EXERCISE GOAL
Restate every line of the data word for word, except for the images.

MATERIAL PROVIDED
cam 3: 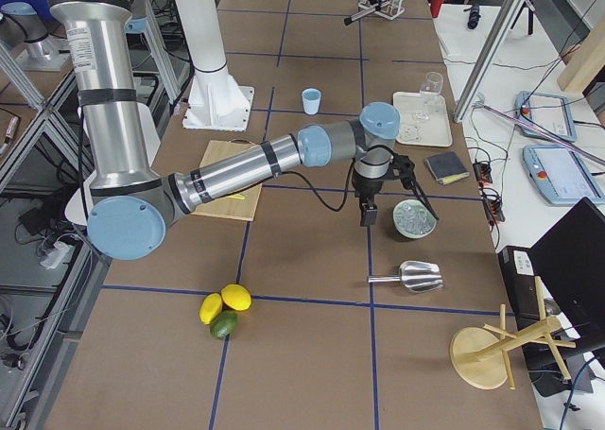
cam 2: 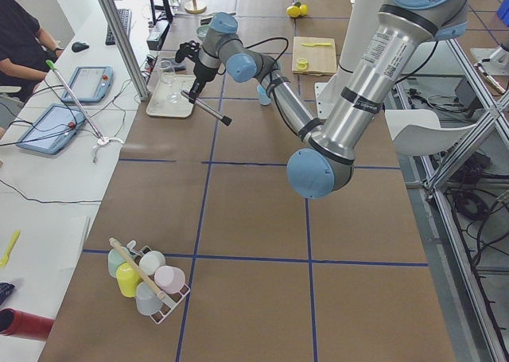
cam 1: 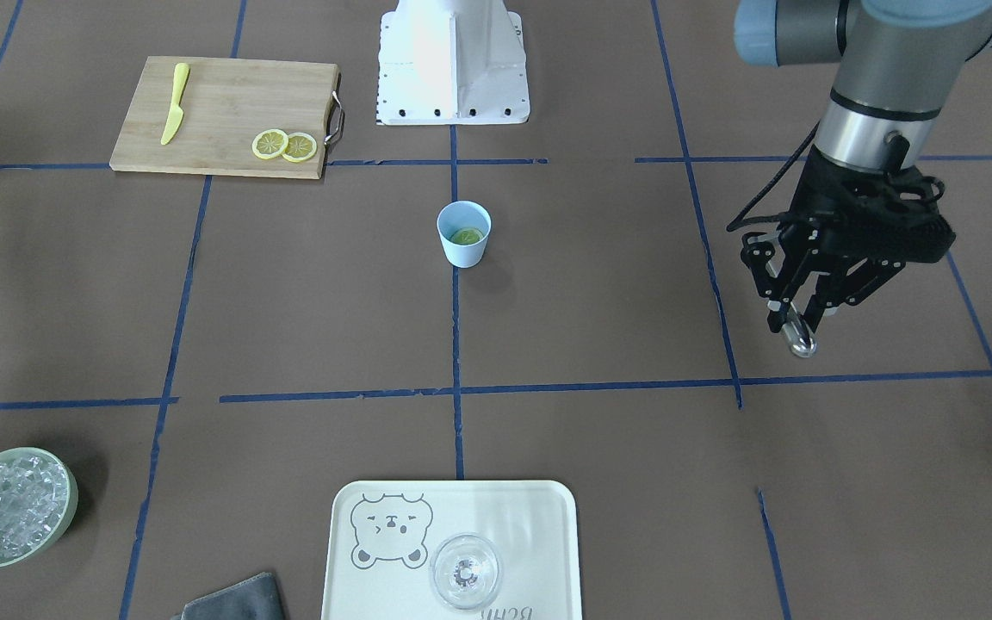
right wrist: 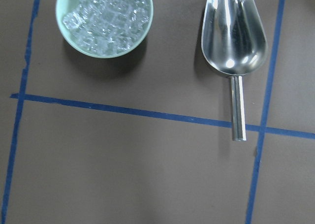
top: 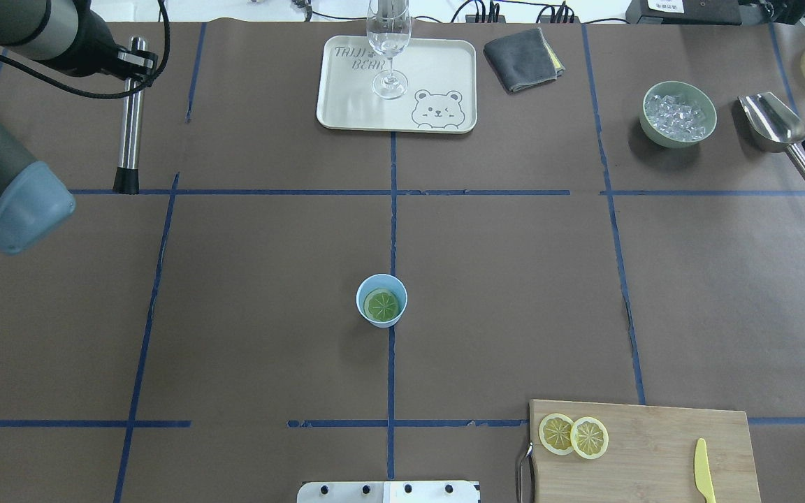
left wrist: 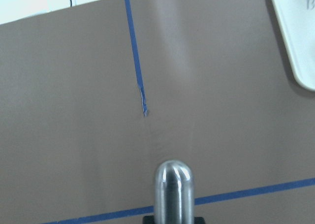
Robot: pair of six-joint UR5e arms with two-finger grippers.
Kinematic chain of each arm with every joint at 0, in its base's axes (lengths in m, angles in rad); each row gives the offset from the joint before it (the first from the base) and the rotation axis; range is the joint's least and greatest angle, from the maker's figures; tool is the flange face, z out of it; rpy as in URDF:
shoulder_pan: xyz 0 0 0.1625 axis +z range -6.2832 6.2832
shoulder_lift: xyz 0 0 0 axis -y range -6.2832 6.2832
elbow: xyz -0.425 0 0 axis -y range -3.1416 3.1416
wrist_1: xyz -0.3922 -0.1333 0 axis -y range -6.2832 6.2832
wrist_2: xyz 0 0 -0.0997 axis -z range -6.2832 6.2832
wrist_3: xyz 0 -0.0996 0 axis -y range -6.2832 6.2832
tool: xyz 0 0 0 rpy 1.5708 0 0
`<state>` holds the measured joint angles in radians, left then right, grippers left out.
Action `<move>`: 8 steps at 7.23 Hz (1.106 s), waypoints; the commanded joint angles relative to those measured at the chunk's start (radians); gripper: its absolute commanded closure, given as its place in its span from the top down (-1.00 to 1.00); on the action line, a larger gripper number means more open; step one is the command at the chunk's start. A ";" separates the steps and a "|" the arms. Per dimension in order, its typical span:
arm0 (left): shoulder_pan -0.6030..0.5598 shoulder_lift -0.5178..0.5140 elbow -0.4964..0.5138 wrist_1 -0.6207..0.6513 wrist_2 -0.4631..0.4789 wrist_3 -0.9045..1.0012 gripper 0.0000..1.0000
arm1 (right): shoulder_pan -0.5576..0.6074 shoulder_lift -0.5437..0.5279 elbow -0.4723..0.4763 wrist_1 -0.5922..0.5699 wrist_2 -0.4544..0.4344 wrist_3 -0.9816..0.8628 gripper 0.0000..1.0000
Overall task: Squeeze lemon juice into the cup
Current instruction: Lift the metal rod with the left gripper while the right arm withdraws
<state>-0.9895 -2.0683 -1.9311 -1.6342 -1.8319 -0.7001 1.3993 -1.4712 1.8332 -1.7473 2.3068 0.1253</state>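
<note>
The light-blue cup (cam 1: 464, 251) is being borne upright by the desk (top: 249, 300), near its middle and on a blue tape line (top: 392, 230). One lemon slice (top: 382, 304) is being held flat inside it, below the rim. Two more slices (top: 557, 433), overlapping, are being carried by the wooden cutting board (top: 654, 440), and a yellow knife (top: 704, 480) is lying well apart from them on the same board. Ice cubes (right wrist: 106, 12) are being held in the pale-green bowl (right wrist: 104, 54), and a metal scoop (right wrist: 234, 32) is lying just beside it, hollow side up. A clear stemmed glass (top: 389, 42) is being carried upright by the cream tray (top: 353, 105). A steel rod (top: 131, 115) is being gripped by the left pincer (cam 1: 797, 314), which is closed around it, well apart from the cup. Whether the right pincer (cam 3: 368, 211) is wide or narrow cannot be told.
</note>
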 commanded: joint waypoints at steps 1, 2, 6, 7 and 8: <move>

RESPONSE TO THIS EXERCISE
cam 3: 
cam 2: 
cam 1: 
right wrist: 
top: 
left wrist: 
Robot: pair of six-joint UR5e arms with two-finger grippers.
Kinematic chain of each arm with every joint at 0, in its base's axes (lengths in m, angles in rad); each row gives the offset from the joint before it (the first from the base) and the rotation axis; range is the joint's least and greatest angle, from the maker's figures; tool is the flange face, z out of it; rpy as in URDF:
shoulder_pan: xyz 0 0 0.1625 axis +z range -6.2832 6.2832
shoulder_lift: xyz 0 0 0 axis -y range -6.2832 6.2832
elbow: xyz -0.425 0 0 axis -y range -3.1416 3.1416
wrist_1: xyz -0.3922 -0.1333 0 axis -y range -6.2832 6.2832
wrist_2: xyz 0 0 -0.0997 axis -z range -6.2832 6.2832
wrist_3: xyz 0 -0.0996 0 axis -y range -6.2832 6.2832
tool: xyz 0 0 0 rpy 1.5708 0 0
`<state>` holds the measured joint angles in radians, left then right, grippers left out.
Action `<move>`: 8 steps at 7.23 Hz (1.106 s), waypoints; the commanded joint angles relative to those measured at the chunk's start (radians); gripper: its absolute commanded closure, given as its place in its span from the top down (-1.00 to 1.00); on the action line, a larger gripper number means more open; step one is the command at the chunk's start. A ";" separates the steps and a "|" the arms. Per dimension in order, its typical span:
arm0 (left): shoulder_pan -0.6030..0.5598 shoulder_lift -0.5178..0.5140 elbow -0.4964..0.5138 wrist_1 -0.6207..0.6513 wrist_2 -0.4631..0.4789 wrist_3 -0.9045..1.0012 gripper 0.0000..1.0000
arm1 (right): shoulder_pan -0.5576..0.6074 shoulder_lift -0.5437..0.5279 elbow -0.4723..0.4763 wrist_1 -0.5922..0.5699 wrist_2 -0.4544..0.4344 wrist_3 -0.9816..0.8628 gripper 0.0000..1.0000
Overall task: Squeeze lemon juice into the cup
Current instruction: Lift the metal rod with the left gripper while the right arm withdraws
<state>-0.9895 -2.0683 -1.9311 -1.6342 -1.8319 -0.7001 1.3993 -1.4712 1.8332 -1.7473 2.3068 0.1253</state>
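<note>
The light-blue cup (cam 1: 464, 251) is being borne upright by the desk (top: 249, 300), near its middle and on a blue tape line (top: 392, 230). One lemon slice (top: 382, 304) is being held flat inside it, below the rim. Two more slices (top: 557, 433), overlapping, are being carried by the wooden cutting board (top: 654, 440), and a yellow knife (top: 704, 480) is lying well apart from them on the same board. Ice cubes (right wrist: 106, 12) are being held in the pale-green bowl (right wrist: 104, 54), and a metal scoop (right wrist: 234, 32) is lying just beside it, hollow side up. A clear stemmed glass (top: 389, 42) is being carried upright by the cream tray (top: 353, 105). A steel rod (top: 131, 115) is being gripped by the left pincer (cam 1: 797, 314), which is closed around it, well apart from the cup. Whether the right pincer (cam 3: 368, 211) is wide or narrow cannot be told.
</note>
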 commanded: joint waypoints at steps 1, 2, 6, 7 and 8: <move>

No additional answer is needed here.